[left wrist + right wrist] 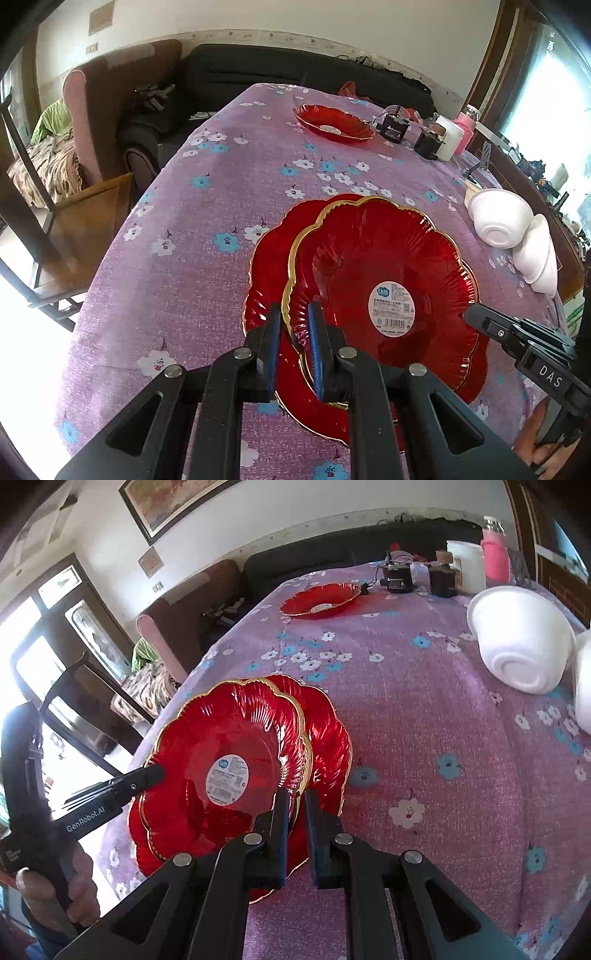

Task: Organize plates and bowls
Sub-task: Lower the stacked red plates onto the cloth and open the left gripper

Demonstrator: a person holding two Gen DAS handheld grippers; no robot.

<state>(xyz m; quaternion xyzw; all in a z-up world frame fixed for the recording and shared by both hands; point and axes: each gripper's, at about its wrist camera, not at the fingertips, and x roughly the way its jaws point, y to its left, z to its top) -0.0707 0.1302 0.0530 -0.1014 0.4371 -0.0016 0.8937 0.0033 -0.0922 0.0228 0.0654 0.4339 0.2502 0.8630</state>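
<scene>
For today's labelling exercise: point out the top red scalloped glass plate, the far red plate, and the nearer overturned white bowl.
Top red scalloped glass plate (pixel 391 310), left wrist view, its label.
Far red plate (pixel 319 600), right wrist view, centre.
Nearer overturned white bowl (pixel 521 642), right wrist view, side wall.

walls: white (pixel 258 14) | sofa: black (pixel 258 70) | armchair: brown (pixel 110 103) | window: bright (pixel 554 96) | picture: framed (pixel 173 502)

Home living room: black sofa (pixel 295 70), armchair (pixel 110 110), framed picture (pixel 177 502), floral tablecloth (pixel 207 206).
</scene>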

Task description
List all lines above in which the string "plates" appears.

Answer box
Task: Organize plates and bowls
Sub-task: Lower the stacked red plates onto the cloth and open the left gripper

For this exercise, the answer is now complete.